The Ludlow massacre was the death of about 20 people during an attack by the Colorado National Guard on a tent colony of 1,200 striking coal miners and their families, including women and children, at Ludlow, Colorado on April 20, 1914. This attack was the culmination of a day-long fight between strikers and the militia in which 17 strikers or their family members, three Guardsmen and one bystander were killed.

This was the bloodiest event in the 14-month Colorado Coal Strike of 1913-1914. The strike was organized by the United Mine Workers of America (UMWA) against the Rockefeller-owned Colorado Fuel & Iron Company as well as the Rocky Mountain Fuel Company (RMF) and the Victor-American Fuel Company (VAF). Ludlow, located 12 miles northwest of Trinidad, Colorado, is now a ghost town. The massacre site is now owned by the UMWA, which erected a granite monument in memory of the striking miners and their families who died that day.

Background

Mining firms had long been able to attract low-skill labor despite modest wages and stiff cost-cutting policies designed to maintain profits in a competitive industry. This made conditions in the mines very difficult, and often dangerous, for the workers, making this sector a ripe target for union organizers. Colorado miners had attempted to unionize periodically since the state's first strike in 1883. The Western Federation of Miners was involved in often violent organizing activities throughout the 1890s. Beginning in 1900, the UMWA began organizing mines in the western states including southern Colorado. By 1913, the Colorado Fuel and Iron Company's (CF&I) operations was a particularly good target for union organizers because of their harsh management tactics under the conservative and distant Rockefellers and other investors. As part of their campaign to break or prevent strikes, the coal companies had lured immigrants, primarily from southern and eastern Europe; people who considered the U.S. mines an attractive opportunity. CF&I's management purposely mixed immigrants of different nationalities in the mines to discourage communication that might lead to organization.

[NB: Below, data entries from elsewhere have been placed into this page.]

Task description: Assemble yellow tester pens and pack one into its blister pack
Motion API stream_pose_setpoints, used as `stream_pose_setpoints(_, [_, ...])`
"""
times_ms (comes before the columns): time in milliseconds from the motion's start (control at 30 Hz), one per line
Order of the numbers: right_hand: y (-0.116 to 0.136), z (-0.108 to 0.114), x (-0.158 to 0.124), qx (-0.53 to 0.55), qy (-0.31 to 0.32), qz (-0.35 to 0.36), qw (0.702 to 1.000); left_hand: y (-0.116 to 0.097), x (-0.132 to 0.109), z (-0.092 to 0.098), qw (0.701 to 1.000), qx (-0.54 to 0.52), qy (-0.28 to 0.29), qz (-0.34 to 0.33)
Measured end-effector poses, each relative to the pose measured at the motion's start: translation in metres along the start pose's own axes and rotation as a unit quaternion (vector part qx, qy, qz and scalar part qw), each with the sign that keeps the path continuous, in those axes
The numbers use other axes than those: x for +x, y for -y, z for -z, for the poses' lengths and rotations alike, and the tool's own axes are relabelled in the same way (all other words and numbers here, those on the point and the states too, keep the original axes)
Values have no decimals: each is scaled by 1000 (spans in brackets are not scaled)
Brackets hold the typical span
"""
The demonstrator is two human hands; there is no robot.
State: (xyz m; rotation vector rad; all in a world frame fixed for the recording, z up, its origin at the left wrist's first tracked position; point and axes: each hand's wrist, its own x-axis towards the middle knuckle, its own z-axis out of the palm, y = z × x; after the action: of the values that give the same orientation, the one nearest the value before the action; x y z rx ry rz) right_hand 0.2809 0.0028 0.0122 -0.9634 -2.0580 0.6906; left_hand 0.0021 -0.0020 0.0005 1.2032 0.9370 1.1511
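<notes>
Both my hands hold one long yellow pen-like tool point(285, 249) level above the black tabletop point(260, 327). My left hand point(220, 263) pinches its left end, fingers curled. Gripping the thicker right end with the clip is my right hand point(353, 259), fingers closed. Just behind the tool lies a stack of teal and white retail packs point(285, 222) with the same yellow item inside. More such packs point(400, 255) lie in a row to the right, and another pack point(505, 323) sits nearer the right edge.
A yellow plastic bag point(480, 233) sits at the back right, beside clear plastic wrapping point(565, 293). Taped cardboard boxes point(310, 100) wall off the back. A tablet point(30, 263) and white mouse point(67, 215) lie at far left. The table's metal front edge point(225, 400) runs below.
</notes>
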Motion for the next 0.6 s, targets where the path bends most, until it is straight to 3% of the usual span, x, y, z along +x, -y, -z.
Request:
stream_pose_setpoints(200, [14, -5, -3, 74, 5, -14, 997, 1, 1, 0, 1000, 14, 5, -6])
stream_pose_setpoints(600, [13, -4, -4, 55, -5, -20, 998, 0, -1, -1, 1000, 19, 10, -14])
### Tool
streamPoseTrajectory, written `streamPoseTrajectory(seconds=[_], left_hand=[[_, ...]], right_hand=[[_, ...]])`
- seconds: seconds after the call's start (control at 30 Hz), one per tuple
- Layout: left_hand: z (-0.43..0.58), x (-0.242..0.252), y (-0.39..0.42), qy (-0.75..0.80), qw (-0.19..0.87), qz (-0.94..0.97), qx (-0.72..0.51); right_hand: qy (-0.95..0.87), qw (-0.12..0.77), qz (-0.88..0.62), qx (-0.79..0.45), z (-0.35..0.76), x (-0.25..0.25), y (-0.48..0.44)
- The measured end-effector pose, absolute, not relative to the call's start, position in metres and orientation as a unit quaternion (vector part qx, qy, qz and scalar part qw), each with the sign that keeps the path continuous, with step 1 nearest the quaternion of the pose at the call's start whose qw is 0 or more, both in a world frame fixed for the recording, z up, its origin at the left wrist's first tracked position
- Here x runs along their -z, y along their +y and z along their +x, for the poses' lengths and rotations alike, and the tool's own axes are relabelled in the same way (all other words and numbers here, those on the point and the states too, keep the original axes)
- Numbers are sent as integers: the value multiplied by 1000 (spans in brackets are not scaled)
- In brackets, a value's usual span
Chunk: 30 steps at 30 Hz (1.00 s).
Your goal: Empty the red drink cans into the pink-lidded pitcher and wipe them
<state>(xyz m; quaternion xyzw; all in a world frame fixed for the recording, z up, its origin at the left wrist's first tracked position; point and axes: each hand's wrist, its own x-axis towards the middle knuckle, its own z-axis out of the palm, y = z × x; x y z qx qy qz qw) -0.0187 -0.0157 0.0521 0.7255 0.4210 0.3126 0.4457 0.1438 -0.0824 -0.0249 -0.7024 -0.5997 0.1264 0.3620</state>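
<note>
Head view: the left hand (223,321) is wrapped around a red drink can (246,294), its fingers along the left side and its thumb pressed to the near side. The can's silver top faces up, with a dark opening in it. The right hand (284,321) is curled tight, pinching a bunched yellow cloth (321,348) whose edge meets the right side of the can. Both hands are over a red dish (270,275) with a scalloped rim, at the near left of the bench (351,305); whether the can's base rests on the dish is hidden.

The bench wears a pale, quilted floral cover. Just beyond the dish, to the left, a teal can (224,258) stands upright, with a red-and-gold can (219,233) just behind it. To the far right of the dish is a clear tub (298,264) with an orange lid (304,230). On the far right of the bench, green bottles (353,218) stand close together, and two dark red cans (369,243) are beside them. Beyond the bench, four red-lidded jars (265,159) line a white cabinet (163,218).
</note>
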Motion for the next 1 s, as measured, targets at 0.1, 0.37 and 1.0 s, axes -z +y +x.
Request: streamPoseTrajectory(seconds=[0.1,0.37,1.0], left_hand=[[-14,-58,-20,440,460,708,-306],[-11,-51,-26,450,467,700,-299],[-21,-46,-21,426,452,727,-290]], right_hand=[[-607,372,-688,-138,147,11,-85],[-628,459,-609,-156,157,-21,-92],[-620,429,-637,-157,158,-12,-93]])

As was typical in the industry of that day, miners were paid by tons of coal mined and not reimbursed for "dead work," i.e., laying rails, timbering, and shoring the mines to make them operable. Given the intense pressure to produce, mine safety was often given short shrift. Over 1,700 miners died in Colorado from 1884 to 1912, twice the rate of the national average. Furthermore, the miners felt they were being short-changed on the weight of the coal they mined, arguing that the scales used for paying them were different from those used for coal customers. Miners challenging the weights risked being fired.

Most miners also lived in "company towns" where homes, schools, doctors, clergy, and law enforcement were provided by the company, as well as stores offering a full range of goods that could be paid for in company scrip. However, this became an oppressive environment in which law focused on enforcement of increasing prohibitions on speech or assembly by the miners to discourage union-building activity. Also, under pressure to maintain profitability, the mining companies steadily reduced their investment in the town and its amenities while increasing prices at the company store so that miners and their families experienced worsening conditions and higher costs. Colorado's legislature had passed certain laws to improve the condition of the mines and towns, including the outlawing of the use of scrip, but these laws were poorly enforced.

Despite all attempts to suppress union activity secret organizing continued by the UMWA in the years leading up to 1913. Once everything had been laid out according to their plan, the UMWA presented, on behalf of coal miners, a list of seven demands:

1) Recognition of the union as bargaining agent
2) An increase in tonnage rates (equivalent to a 10% wage increase)
3) Enforcement of the eight-hour work day law
4) Payment for "dead work" (laying track, timbering, handling impurities, etc.)
5) Weight-checkmen elected by the workers (to keep company weightmen honest)
6) The right to use any store, and choose their boarding houses and doctors
7) Strict enforcement of Colorado's laws (i.e., mine safety rules, abolition of scrip), and an end to the dreaded company guard system
The major coal companies rejected the demands and in September 1913, the UMWA called a strike. The strike was joined by 90% of the coal miners. Those who struck were promptly evicted from their company homes, and they relocated to various tent villages prepared by the UMWA, with tents built on wood platforms and furnished with cast iron stoves on land leased by the union in preparation for a strike. Most of the strikers believed that the strike would not last more than a week or two, but it stretched into the winter.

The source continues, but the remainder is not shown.